* _WORK TO BE COMPLETED_: Everything from the line containing "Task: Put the" to the last line of the records must be returned verbatim; nothing else belongs in the output.
---------------
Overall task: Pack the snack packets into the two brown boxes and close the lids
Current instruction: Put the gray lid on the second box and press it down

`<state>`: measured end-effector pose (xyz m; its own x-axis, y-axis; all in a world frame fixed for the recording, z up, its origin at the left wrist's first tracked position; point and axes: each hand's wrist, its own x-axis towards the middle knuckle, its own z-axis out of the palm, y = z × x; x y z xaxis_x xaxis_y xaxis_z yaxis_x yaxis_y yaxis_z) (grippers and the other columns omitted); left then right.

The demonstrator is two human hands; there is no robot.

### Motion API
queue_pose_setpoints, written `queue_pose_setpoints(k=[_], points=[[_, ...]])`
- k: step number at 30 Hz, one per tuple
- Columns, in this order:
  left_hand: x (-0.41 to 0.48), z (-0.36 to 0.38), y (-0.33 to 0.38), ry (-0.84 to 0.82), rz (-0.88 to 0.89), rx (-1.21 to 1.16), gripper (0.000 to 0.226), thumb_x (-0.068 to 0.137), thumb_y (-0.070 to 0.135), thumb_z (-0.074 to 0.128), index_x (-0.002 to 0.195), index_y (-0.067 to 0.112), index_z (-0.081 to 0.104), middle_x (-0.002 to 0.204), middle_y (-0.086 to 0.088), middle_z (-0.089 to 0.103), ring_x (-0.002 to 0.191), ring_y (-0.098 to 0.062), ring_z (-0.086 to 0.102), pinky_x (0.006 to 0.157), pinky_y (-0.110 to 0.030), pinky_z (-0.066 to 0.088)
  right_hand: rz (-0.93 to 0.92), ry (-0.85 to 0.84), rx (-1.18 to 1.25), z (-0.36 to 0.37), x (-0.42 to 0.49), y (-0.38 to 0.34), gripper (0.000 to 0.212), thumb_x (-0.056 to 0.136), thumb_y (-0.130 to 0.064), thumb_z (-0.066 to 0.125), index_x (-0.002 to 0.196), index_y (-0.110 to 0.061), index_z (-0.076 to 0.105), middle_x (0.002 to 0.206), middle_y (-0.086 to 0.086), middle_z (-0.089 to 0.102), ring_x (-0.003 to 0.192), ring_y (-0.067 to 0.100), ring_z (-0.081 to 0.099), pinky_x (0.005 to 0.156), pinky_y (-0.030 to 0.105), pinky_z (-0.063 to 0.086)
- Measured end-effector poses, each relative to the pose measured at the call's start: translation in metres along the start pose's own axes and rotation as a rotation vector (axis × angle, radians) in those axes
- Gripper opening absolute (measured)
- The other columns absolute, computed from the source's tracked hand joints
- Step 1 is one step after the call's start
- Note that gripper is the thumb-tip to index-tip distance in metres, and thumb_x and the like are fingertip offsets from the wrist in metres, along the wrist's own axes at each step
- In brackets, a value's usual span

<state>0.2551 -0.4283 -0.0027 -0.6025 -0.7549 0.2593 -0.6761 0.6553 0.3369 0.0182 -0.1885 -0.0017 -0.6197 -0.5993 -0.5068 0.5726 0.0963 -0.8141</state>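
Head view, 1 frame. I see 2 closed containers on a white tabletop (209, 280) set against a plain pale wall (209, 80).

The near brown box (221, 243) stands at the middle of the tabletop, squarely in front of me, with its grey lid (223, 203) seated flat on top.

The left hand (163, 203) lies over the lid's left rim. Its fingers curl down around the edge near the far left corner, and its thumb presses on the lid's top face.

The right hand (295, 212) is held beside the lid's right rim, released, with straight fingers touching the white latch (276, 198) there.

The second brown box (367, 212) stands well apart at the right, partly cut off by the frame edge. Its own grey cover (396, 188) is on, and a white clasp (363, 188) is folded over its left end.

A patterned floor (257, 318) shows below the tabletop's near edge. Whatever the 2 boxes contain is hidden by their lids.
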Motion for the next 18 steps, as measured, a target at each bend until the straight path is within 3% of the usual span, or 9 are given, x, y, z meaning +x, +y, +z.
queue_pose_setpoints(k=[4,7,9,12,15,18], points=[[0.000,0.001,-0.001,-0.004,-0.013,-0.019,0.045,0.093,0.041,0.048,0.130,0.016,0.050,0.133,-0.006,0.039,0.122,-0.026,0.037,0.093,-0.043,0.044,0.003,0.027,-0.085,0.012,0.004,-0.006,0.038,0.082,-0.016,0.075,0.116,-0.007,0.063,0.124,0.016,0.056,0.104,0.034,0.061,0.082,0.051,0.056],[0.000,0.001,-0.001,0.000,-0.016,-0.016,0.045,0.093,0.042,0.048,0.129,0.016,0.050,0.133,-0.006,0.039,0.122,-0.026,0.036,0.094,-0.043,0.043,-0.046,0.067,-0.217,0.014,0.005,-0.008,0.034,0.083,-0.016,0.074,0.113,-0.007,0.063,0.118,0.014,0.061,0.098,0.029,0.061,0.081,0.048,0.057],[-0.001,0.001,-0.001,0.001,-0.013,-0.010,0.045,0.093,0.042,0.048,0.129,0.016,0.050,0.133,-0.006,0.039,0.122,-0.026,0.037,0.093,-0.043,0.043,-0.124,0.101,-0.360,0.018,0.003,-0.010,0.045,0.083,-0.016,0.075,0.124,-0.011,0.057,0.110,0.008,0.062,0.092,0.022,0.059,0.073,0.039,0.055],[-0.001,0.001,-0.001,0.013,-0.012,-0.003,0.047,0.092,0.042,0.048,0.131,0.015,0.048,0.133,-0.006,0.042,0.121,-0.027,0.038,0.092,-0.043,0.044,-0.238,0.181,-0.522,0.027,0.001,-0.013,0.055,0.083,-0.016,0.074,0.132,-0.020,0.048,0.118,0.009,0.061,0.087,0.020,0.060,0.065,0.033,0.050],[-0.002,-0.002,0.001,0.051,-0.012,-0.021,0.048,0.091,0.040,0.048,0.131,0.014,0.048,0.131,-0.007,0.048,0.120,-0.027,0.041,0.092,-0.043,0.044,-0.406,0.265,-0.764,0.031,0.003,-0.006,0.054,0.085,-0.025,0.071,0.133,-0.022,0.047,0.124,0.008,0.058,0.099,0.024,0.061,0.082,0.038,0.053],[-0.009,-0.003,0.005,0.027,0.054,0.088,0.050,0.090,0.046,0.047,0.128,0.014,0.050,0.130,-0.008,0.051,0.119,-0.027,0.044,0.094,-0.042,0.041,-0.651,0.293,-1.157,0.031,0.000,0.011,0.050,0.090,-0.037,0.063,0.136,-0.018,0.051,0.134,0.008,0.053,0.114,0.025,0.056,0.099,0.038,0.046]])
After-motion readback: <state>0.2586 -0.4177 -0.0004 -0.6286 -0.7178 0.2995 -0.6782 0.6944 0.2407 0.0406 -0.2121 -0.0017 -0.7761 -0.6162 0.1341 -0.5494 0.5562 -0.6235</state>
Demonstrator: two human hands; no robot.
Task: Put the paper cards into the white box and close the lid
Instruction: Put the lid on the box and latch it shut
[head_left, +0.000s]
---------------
* _OUTPUT OF THE TASK_:
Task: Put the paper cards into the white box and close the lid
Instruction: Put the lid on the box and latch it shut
[head_left, +0.000s]

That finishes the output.